On Thursday the governor of India’s state of Karnataka released a postage stamp honoring St. Jeanne Jugan, the founder of the Little Sisters of the Poor.
Gov. H.R. Bhardwaj announced the stamp’s release at a home for the aged run by the sisters at Richmond Town. Present at the ceremony were Archbishop of Bangalore Bernard Moras, chief postmaster general of Karnataka Circle M.P. Rajan, and state legislators N.A. Harris and B. Chidananda.
The stamp marked St. Jeanne Jugan’s canonization and the 130th anniversary of her death. According to SAR News, The stamp has a portrait of the saint with the façade of the old age home in the background.
Gov. Bhardwaj said the stamp honored St. Jeanne, “a saint of hope for the aged poor,” for her sacrifice and her legacy of service.
According to the governor, the Little Sisters of the Poor first came to India in Calcutta, where they opened their first home for the aged 127 years ago. The Little Sisters came to Bangalore in 1900.

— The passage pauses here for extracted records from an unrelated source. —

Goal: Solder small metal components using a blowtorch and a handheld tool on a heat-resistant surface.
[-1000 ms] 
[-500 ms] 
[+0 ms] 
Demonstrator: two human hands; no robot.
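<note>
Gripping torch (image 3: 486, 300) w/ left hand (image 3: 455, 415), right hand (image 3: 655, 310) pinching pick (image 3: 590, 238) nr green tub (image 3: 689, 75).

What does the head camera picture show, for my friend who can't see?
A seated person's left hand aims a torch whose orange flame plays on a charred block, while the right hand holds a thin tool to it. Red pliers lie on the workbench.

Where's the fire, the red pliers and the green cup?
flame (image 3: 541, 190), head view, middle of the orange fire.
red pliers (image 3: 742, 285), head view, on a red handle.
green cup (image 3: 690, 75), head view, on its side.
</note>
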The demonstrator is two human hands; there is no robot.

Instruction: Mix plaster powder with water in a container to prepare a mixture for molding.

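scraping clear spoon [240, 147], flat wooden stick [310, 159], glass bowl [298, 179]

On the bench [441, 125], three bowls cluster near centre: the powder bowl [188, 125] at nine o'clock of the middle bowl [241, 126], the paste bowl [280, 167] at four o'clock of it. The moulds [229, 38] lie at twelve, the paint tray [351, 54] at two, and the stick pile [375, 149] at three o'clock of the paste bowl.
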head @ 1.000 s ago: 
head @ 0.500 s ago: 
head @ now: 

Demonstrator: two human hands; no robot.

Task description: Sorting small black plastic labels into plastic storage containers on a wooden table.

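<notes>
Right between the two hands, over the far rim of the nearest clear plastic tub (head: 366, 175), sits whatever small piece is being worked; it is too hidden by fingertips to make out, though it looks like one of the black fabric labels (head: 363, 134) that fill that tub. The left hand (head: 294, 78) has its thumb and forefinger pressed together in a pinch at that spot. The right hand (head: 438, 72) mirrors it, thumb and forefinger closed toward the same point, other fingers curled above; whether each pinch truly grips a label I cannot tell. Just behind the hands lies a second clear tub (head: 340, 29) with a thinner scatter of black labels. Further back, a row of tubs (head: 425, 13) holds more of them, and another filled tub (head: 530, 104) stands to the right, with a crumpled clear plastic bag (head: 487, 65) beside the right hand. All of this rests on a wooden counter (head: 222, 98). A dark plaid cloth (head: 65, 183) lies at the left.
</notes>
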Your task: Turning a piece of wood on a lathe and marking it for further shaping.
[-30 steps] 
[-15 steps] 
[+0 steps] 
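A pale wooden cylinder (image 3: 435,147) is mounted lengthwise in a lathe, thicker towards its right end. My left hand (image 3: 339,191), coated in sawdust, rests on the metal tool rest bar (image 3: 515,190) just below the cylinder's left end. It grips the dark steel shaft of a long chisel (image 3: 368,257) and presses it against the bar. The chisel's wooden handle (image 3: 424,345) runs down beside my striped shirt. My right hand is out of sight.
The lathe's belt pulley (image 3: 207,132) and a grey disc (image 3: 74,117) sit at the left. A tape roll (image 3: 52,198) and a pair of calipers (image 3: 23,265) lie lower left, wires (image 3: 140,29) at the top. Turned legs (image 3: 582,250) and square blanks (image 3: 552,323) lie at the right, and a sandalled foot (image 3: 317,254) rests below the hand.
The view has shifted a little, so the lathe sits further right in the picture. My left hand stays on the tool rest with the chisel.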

The congregation the saint founded has 2,700 sisters caring for more than 13,000 needy elders in 202 homes in 32 countries, he reported.
St. Jeanne was born in northern France during the French Revolution, when religious congregations were suppressed by the national government. She became a nurse and joined the Third Order of the Admirable Mother, with whom she prayed, visited the poor and taught the catechism to children.
In 1839 she and two companions brought their first permanent guest to their house in the city of Saint-Sevran.
St. Jeanne, known as Mother Marie of the Cross, had founded six more houses for the elderly by the end of 1849. Pope Leo XIII approved the Little Sisters of the Poor’s constitutions in 1879. St. Jeanne died that same year on August 30, SAR News reports. She was beatified in 1982 and canonized in 2009.